O terminal era utilizado pelas várias linhas de ônibus que fazem a integração entre o metrô e os municípios da Baixada Fluminense. A concessionária Metrô Rio manteve uma equipe de prontidão e adotou procedimentos para que no momento da implosão não houvesse trens na plataforma, mas não chegou a fechar as estações da Pavuna e a anterior, Engenheiro Rubens Paiva. Já as ruas do entorno foram fechadas ao tráfego a partir das 7h30 e ficaram bloqueadas até o meio-dia.

Por medida de segurança, cerca de 2,4 mil moradores de 900 residências nas proximidades do terminal - 100 no município do Rio e 800 em São João de Meriti, tiveram que deixar suas casas durante a implosão. As informações são da Agência Brasil.

Demolição de terminal de ônibus na Pavuna tira 2.400 pessoas de casa

05/02/2012 - R7

Em péssimo estado, construção será implodida porque corre o risco de desabar


André Muzell / Arquivo R7

Desativação do terminal da Pavuna era uma antiga promessa do prefeito Eduardo Paes

A demolição do terminal de ônibus da Pavuna, na zona norte do Rio de Janeiro, vai tirar 2.400 pessoas de casa no município e em São João de Meriti, na Baixada Fluminense, na manhã deste domingo (5). Além da rodoviária, serão implodidos um centro comercial e um edifício garagem, correspondentes à uma área total de 8.000 m².

Em janeiro do ano passado, o R7 esteve no terminal da Pavuna e encontrou um cenário de total abandono e degradação, que foi noticiado em uma reportagem que denunciou o péssimo estado de conservação dos terminais de ônibus do Rio.

A Prefeitura do Rio resolveu demolir o terminal após a Defesa Civil constatar que as estruturas correm risco de desabar. A desativação do terminal era uma antiga promessa do prefeito Eduardo Paes. Em março de 2009, Paes decidiu desapropriar a rodoviária, até então administrada por uma empresa privada, e prometeu construir no local uma praça ou um parque.
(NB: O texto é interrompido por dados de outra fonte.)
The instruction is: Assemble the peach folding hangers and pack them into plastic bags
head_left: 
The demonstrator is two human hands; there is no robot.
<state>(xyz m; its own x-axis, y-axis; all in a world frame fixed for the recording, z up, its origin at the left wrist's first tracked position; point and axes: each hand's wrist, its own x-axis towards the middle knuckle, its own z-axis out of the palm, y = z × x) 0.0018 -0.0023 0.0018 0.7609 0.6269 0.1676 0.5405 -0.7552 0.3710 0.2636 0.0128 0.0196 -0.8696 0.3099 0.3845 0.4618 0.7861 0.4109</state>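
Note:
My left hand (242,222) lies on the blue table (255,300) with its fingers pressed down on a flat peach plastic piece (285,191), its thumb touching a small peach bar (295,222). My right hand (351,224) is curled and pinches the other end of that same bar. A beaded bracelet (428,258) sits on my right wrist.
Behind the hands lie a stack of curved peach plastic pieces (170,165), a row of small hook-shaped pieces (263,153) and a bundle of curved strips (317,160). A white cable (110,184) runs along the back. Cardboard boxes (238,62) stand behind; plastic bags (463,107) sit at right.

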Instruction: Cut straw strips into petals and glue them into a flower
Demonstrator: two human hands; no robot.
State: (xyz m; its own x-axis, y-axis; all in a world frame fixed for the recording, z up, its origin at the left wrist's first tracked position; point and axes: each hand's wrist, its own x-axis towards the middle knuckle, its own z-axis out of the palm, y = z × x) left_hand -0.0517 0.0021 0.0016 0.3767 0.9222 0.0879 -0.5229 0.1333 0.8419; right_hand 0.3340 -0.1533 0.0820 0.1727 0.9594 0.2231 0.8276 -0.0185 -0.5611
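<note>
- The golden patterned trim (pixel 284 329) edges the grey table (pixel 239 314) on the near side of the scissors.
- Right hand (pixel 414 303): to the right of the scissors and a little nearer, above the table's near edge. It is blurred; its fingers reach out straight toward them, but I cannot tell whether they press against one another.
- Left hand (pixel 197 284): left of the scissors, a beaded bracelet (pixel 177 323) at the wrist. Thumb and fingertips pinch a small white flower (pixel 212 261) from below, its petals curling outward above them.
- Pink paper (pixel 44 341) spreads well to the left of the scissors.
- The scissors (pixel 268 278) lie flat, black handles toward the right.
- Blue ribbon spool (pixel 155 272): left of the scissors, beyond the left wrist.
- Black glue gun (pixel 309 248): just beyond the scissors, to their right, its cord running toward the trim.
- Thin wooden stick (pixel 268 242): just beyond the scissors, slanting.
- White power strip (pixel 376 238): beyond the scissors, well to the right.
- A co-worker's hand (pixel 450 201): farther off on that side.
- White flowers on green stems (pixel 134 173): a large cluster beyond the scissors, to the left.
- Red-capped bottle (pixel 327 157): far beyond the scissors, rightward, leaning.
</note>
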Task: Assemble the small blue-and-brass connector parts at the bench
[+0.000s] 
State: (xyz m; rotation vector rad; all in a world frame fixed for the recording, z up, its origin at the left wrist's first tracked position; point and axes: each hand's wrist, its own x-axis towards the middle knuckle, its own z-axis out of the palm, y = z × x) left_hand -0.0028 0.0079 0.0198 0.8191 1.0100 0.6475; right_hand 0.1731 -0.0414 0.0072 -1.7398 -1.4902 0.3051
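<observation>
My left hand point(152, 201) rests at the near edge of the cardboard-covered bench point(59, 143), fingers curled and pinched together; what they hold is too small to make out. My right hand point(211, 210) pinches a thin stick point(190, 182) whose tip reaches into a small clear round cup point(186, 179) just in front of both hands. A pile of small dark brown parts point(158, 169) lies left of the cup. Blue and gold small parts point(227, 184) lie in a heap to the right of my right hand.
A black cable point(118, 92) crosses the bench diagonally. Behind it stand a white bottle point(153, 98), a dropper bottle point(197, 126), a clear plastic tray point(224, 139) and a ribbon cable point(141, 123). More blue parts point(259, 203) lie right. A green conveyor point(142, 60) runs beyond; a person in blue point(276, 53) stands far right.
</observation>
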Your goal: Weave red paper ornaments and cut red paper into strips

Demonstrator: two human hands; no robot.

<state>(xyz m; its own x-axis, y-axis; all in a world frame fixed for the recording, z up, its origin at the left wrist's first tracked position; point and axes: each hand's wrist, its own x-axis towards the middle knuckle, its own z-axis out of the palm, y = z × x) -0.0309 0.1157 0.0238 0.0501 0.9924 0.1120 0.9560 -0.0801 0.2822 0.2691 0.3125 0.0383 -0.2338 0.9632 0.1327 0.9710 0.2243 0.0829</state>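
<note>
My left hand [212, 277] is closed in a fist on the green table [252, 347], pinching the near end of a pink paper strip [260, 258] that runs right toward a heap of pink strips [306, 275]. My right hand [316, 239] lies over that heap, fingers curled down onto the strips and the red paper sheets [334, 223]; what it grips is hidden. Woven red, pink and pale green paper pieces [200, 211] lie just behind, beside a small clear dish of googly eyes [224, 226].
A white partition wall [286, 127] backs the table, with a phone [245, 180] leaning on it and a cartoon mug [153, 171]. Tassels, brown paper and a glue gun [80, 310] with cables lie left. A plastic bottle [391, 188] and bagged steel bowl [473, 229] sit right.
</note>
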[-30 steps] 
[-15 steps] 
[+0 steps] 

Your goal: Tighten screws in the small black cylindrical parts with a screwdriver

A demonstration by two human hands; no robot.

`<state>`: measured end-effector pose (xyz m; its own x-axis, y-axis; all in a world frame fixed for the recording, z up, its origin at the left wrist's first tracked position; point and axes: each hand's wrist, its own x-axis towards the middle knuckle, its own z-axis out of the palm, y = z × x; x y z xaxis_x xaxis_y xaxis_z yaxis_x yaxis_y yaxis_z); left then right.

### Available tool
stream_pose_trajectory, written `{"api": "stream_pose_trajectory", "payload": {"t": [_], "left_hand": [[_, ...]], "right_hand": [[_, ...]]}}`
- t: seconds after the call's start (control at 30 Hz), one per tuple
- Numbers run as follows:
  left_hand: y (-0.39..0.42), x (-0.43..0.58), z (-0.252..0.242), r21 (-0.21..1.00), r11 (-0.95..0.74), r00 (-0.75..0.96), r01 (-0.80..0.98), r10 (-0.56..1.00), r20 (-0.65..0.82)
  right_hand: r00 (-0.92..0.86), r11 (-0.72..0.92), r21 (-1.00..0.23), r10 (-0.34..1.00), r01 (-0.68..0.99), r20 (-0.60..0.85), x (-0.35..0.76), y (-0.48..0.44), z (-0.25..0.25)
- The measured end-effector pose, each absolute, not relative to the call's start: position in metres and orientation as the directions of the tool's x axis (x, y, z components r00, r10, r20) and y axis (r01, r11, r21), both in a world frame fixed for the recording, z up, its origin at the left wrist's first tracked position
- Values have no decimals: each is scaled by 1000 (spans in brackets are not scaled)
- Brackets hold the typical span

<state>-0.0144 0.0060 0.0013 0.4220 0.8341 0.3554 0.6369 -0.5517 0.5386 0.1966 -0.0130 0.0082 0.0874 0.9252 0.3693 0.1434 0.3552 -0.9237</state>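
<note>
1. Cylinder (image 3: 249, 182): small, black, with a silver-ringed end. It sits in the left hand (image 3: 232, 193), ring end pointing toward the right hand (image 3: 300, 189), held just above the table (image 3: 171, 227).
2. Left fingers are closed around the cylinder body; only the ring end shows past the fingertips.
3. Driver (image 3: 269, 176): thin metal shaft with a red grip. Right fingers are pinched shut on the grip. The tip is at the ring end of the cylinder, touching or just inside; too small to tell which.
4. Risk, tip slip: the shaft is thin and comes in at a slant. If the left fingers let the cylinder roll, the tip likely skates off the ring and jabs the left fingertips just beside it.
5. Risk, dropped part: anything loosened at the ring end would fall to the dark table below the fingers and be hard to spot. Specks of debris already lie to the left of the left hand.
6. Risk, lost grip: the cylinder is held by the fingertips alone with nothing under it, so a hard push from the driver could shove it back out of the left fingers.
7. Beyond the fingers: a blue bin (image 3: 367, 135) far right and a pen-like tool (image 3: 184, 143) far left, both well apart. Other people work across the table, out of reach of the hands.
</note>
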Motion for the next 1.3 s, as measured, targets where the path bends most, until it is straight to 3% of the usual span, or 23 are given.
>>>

Por conta da implosão, 900 imóveis terão que ser esvaziados: 100 no Rio e 800 em São João do Meriti. A Defesa Civil emitirá três alarmes sonoros avisando à população. A previsão é que o último destes sinais seja soado por volta das 7h55, para que, às 8h, aconteça a implosão.

As ruas do entorno serão fechadas ao tráfego das 7h30 ao meio-dia de domingo. As avenidas Sargento de Milícias e Professor Lindolfo Gomes serão reabertas apenas às 10h, enquanto a rua Cícero será reaberta ao meio-dia. A rua Doutor Bernardo Pinto Monteiro receberá toda carga de escombros e não tem previsão de liberação.